Таблица 4: ACC (%) of NLI. Rows marked with \ETXare from Glavaš et al. (2019). Muse yielded one unsuccessful run for en–ru and en–tr respectively, which we exclude when calculating the average (with *).

Finally, we experimented with a downstream NLI task in which the aim is to determine whether a ‘‘hypothesis’’ is true (entailment), false (contradiction) or undetermined (neutral), given a ‘‘premise’’. Higher ACC indicates better encoding of semantics in the tested embeddings. The CLWEs used are those trained with Wiki-Embs for BLI. For Muse, JA-Muse and VecMap, we also obtain CLWEs for en–tr pair with the same configuration.

Following Glavaš et al. (2019), we first train the Enhanced Sequential Inference Model (Chen et al., 2017) based on the large-scale English MultiNLI corpus (Williams et al., 2018) using vectors of language $\mathtt{L_{A}}$ (en) from an aligned bilingual embedding space (e.g., en–de).

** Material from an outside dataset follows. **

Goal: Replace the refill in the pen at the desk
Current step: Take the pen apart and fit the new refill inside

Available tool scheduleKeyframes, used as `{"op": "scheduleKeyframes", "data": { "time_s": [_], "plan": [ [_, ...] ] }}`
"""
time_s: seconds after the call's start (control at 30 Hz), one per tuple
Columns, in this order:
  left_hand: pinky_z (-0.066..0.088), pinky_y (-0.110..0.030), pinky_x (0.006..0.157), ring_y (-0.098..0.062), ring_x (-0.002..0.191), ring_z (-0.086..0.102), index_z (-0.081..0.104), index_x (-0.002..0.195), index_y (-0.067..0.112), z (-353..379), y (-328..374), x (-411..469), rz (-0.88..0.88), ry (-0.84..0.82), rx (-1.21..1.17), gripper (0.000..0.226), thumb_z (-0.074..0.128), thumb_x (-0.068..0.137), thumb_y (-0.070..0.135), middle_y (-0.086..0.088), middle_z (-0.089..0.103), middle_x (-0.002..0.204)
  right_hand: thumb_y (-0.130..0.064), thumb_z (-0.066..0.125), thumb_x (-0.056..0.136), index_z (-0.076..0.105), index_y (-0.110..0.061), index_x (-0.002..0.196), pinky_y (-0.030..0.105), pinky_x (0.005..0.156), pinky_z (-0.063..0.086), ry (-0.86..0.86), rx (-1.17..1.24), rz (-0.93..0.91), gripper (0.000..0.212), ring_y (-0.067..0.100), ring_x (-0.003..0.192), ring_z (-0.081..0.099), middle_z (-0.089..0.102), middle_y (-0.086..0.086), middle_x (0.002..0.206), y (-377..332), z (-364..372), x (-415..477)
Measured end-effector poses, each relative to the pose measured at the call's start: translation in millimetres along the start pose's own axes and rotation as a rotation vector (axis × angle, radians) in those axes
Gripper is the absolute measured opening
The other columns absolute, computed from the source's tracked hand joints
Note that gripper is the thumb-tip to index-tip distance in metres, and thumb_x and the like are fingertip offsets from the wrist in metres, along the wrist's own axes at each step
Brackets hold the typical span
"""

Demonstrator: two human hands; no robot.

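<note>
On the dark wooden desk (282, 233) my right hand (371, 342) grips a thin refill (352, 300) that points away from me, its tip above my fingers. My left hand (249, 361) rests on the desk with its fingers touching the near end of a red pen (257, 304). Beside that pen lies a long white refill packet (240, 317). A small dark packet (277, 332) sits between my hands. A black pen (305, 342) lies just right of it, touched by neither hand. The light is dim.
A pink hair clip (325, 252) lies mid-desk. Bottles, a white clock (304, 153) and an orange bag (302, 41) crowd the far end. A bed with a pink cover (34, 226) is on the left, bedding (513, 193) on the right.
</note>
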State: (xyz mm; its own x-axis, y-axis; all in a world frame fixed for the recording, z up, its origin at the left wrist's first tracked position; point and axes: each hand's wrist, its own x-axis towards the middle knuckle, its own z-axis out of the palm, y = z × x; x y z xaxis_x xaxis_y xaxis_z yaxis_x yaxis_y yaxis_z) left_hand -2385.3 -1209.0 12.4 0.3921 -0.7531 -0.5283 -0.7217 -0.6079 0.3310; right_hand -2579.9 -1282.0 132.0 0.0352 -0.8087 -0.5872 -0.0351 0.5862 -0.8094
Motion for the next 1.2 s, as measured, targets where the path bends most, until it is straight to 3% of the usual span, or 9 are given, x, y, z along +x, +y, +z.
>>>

Next, we replace the $\mathtt{L_{A}}$ vectors with the vectors of language $\mathtt{L_{B}}$ (e.g., de), and directly test the trained model on the language $\mathtt{L_{B}}$ portion of the XNLI corpus (Conneau et al., 2018).

Results in Tab. 4 show that the CLWEs refined by our algorithm yield the highest ACC for all language pairs in both supervised and unsupervised settings. The $\ell_{2}$ refinement, on the contrary, is not beneficial overall. Improvements in cross-lingual transfer for NLI exhibit similar trends to those in the BLI experiments, i.e. greater performance gain for unsupervised methods and more distant language pairs, consistent with previous observations Glavaš et al. (2019). For instance, Muse- $\ell_{1}$ JA-Muse- $\ell_{1}$ and VecMap- $\ell_{1}$ outperform their baselines by at least 2% in ACC on average ( $p<0.01$ ), whereas the improvements of JA-RSCLS- $\ell_{1}$ and Proc-B- $\ell_{1}$ over their corresponding base methods are 2% and 2.1% respectively ( $p<0.01$ ). For both unsupervised and supervised methods, $\ell_{1}$ refinement demonstrates stronger effect for more distant language pairs, e.g., Muse- $\ell_{1}$ surpasses Muse by 1.2% for en–fr, whereas a more impressive 2.7% gain is achieved for en–tr.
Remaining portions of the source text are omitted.